From your statements the results for the other teams have the same distribution by symmetry (though the realizations will be different because of random variation).

For team $i$, we have:

  • The team plays $n$ games.

  • each game it has a 50% chance of winning

  • the outcome of each game is independent of the outcome of every other game

The outcome of a single game is a $\text{Bernoulli}(p)$ random variable, where $p = 0.5$ - i.e. a metaphorical 'coin toss'.

The distribution of the number of wins for team $i$ is therefore $\text{binomial}(n, 0.5)$.

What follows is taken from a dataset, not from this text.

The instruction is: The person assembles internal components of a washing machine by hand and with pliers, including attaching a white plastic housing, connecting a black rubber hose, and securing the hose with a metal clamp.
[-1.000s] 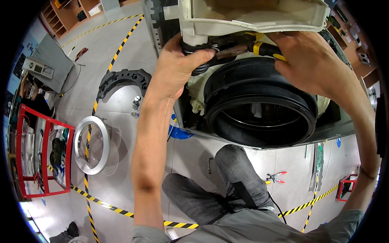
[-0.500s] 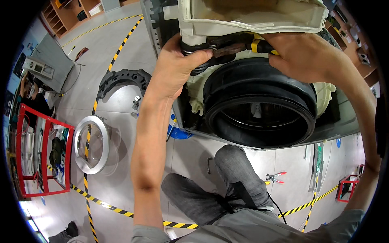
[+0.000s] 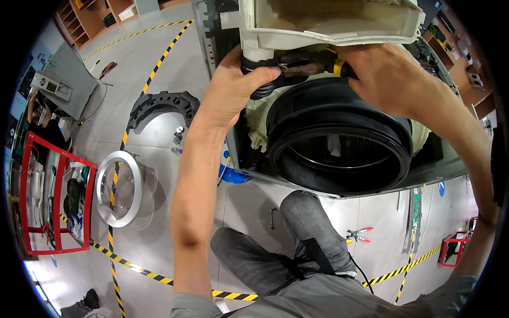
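My left hand (image 3: 225,93) is closed round a black ribbed hose (image 3: 261,91), thumb laid across its front. The hose joins a white spout below a cream plastic housing (image 3: 334,36), which looks like a washing machine's detergent drawer box. My right hand (image 3: 392,77) grips pliers (image 3: 308,69) with yellow and black handles. Their jaws point left and reach the top of the hose beside my left thumb; a clamp there is hard to make out. Below both hands sits the machine's round black rubber door gasket (image 3: 339,108), in front of the drum.
On the floor to the left lie a black curved part (image 3: 164,100) and a round door with a silver ring (image 3: 133,199). A red-framed cart (image 3: 59,206) stands farther left. Red-handled pliers (image 3: 361,235) and a small metal tool (image 3: 272,218) lie near my knees. Another person (image 3: 45,127) works far left.
My right hand has turned and dropped slightly, covering more of the pliers' handles. My left hand keeps its hold on the hose. The whole view has shifted a little.
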Demonstrator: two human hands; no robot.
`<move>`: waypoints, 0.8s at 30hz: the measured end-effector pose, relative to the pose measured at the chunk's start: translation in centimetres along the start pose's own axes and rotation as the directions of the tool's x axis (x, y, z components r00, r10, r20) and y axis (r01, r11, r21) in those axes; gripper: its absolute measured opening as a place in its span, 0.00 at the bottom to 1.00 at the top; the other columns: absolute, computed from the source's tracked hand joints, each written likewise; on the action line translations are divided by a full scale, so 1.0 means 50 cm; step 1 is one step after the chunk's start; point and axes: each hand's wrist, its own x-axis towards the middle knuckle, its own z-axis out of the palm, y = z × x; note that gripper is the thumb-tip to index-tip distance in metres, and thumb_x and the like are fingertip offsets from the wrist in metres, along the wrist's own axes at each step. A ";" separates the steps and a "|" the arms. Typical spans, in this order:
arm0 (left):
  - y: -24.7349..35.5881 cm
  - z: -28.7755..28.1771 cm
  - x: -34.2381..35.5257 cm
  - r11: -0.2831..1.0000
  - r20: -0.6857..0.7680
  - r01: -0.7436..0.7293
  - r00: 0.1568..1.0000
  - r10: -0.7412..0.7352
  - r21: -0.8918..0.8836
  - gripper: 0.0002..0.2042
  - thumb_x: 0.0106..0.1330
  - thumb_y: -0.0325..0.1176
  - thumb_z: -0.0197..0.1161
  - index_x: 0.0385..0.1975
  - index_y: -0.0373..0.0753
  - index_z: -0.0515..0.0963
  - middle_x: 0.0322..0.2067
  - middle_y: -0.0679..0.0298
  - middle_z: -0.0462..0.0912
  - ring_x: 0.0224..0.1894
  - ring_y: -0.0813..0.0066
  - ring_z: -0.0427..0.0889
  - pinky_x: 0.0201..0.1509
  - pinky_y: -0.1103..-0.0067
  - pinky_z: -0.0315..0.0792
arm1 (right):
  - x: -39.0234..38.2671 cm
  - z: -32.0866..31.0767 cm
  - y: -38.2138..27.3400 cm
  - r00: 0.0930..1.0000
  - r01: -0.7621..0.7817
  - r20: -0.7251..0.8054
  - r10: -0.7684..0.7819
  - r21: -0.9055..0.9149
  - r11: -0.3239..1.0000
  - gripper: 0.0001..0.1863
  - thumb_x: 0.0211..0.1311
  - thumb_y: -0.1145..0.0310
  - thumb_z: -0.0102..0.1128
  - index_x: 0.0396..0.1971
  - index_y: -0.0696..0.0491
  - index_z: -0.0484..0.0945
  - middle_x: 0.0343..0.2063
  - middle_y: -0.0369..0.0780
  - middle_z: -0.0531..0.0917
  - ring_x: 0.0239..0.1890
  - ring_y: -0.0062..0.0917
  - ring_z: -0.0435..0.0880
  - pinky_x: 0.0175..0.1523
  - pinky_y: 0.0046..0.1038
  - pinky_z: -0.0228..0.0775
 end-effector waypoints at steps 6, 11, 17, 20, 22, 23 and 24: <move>-0.002 -0.009 -0.002 1.000 0.010 -0.003 1.000 0.003 -0.007 0.23 0.54 0.22 0.63 0.52 0.31 0.70 0.47 0.61 0.77 0.49 0.75 0.73 0.58 0.78 0.64 | 0.001 0.003 0.002 1.000 0.001 0.031 -0.003 0.064 0.998 0.26 0.48 0.75 0.58 0.52 0.61 0.68 0.37 0.53 0.80 0.42 0.42 0.80 0.51 0.35 0.71; -0.008 -0.009 0.002 0.999 0.045 0.009 0.999 -0.008 -0.035 0.22 0.54 0.22 0.63 0.51 0.31 0.71 0.45 0.62 0.78 0.48 0.75 0.74 0.57 0.79 0.65 | -0.004 0.001 0.002 0.999 -0.023 0.047 0.020 0.052 0.998 0.23 0.50 0.74 0.58 0.49 0.62 0.71 0.35 0.52 0.81 0.40 0.40 0.82 0.50 0.33 0.73; -0.001 -0.015 0.005 1.000 0.069 -0.014 0.998 0.013 0.019 0.23 0.55 0.24 0.65 0.51 0.31 0.70 0.45 0.62 0.77 0.49 0.75 0.73 0.58 0.79 0.64 | -0.005 0.009 0.003 0.995 -0.097 0.022 0.096 0.078 0.992 0.20 0.50 0.74 0.60 0.45 0.62 0.75 0.35 0.51 0.82 0.39 0.39 0.82 0.49 0.32 0.74; 0.004 0.002 0.002 0.996 0.048 -0.088 0.995 0.087 0.031 0.24 0.56 0.26 0.66 0.53 0.31 0.68 0.47 0.61 0.77 0.50 0.75 0.72 0.59 0.78 0.63 | -0.003 0.006 0.005 0.986 -0.161 0.052 0.156 0.121 0.979 0.23 0.46 0.74 0.63 0.47 0.60 0.75 0.36 0.52 0.80 0.42 0.43 0.80 0.51 0.35 0.71; 0.002 0.001 0.007 0.995 0.065 -0.078 0.995 0.074 0.058 0.24 0.56 0.26 0.65 0.54 0.31 0.68 0.48 0.61 0.76 0.51 0.75 0.72 0.59 0.79 0.63 | 0.003 0.022 0.011 0.984 -0.178 0.027 0.176 0.087 0.980 0.22 0.46 0.74 0.63 0.46 0.60 0.75 0.36 0.52 0.81 0.42 0.43 0.80 0.51 0.35 0.71; 0.002 0.001 0.008 0.995 0.074 -0.072 0.995 0.067 0.071 0.25 0.57 0.26 0.65 0.54 0.31 0.67 0.48 0.61 0.76 0.51 0.75 0.72 0.59 0.79 0.63 | 0.002 0.018 0.011 0.983 -0.180 0.040 0.178 0.090 0.979 0.22 0.47 0.74 0.63 0.46 0.60 0.75 0.36 0.52 0.81 0.42 0.43 0.80 0.51 0.35 0.71; 0.004 -0.001 0.006 0.995 0.057 -0.068 0.996 0.064 0.071 0.24 0.57 0.26 0.65 0.54 0.31 0.67 0.48 0.61 0.76 0.51 0.75 0.72 0.59 0.79 0.63 | 0.004 0.009 0.007 0.984 -0.178 0.047 0.174 0.098 0.979 0.22 0.47 0.74 0.62 0.45 0.61 0.75 0.36 0.53 0.81 0.42 0.43 0.80 0.51 0.35 0.70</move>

The standard deviation of a $\text{binomial}(n, p)$ is $\sqrt{n p (1-p)}$ so the standard deviation of the number of wins for team $i$ is $\sqrt{n/4}$.

The proportion of wins is just a scaled binomial, where the count is multiplied by $1/n$.

That means the standard deviation of the proportion of wins is $\frac{\sqrt{n/4}}{n}=\frac{1}{\sqrt{4n}}$.

The percentage of wins is just a scaled binomial, where the count is multiplied by $100/n$.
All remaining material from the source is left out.